Olhos de Botão
Capítulo Único
Curiosamente o gato olhava a menina. Como se o tormento conspícuo fosse apenas mais um espetáculo para assistir, mas ela não podia vê-lo. Desolada, agarrava-se a boneca com o rosto igual ao seu, com fita azul na cabeça, mas ao invés de olhos, dois botões.
Jade nem notou quando a Outra Mãe se aproximava, apenas sentiu seus braços lhe embalarem num abraço caloroso. Tinha o mesmo cheiro e voz da mãe real. Poderia conviver com os botões da nova mãe. Ao menos ali teria uma mãe.

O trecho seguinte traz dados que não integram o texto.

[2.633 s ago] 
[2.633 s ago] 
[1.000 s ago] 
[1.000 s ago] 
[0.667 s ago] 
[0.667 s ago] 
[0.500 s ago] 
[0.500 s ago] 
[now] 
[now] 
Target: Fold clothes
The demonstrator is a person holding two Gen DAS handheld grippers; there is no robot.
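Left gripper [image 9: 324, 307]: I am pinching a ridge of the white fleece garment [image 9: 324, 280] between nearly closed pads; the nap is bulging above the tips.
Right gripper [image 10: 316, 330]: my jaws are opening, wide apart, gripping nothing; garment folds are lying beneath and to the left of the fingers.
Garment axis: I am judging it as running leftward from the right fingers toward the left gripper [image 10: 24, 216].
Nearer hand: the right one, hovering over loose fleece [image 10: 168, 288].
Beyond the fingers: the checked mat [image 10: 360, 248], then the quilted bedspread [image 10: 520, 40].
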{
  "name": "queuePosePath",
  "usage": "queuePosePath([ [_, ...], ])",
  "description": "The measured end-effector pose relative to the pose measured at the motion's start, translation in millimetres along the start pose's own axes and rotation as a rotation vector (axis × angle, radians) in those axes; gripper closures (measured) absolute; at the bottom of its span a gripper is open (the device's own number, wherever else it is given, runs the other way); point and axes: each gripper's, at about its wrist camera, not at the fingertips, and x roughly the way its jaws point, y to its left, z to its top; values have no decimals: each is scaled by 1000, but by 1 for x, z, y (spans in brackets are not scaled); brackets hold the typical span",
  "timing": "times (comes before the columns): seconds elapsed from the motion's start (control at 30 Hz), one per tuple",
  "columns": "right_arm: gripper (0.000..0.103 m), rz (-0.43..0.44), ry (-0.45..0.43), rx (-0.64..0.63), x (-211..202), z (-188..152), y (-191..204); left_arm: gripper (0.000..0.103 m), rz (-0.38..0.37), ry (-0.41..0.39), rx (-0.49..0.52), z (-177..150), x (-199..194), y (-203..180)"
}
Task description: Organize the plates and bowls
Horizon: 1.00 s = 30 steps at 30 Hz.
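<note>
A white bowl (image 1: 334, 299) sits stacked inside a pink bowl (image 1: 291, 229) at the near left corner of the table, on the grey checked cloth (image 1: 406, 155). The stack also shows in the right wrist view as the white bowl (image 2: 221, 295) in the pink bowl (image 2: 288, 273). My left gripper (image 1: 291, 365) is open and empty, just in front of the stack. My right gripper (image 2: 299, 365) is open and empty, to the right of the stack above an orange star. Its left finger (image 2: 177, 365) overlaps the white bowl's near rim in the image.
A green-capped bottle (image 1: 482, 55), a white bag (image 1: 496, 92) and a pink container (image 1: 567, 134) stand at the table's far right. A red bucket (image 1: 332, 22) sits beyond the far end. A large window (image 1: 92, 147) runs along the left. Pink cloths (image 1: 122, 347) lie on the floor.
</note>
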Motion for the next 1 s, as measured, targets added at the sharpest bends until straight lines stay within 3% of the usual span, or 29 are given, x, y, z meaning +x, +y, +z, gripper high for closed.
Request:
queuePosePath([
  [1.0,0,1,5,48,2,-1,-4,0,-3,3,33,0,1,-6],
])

Nos primeiros dias pensou: ela voltará. E quando voltar terei comido todo o brócolis da geladeira. Ela sentirá orgulho. Passaram-se quatro, cinco dias. A mãe de verdade estava tão brava quando saiu e tudo porque Jade havia quebrado o prato de legumes. Ora, criança nenhuma gosta de legumes. A Outra Mãe entenderia.
Agora só tinha a ela.
Ela não vai voltar.
— Sabes o que fazer, meu anjo. – A Outra mãe tomava a sua mão e a guiava para a mesa.
A caixinha guardava pequenos botões pretos.
Não devia doer mais do que já doía.
Levou a agulha à altura dos olhos. O ar estava arrefecido e o silêncio repentino tinha uma morbidez tensa. Era tão menina, a pequena Jade. Tão corajosa. Furou os olhos e o grito ecoou pela casa. Quando chorou, Beldam a segurou no colo.
— Vem. A mamãe termina para você.
E, cantarolando uma canção de ninar, a Outra Mãe lhe costurou os olhos, lentamente, com os dedos de agulha. Jade viu por entre o sangue a expressão envelhecendo. No rosto dela, dois botões sem expressão ou compaixão. Ela não tinha alma.
Estava lançado o anátema. Privada no outro mundo, não tinha mais nenhuma mãe, não tinha mais nada. O gato, como se aplaudir, lambeu a pata. Deixou-a para sempre no Outro Mundo.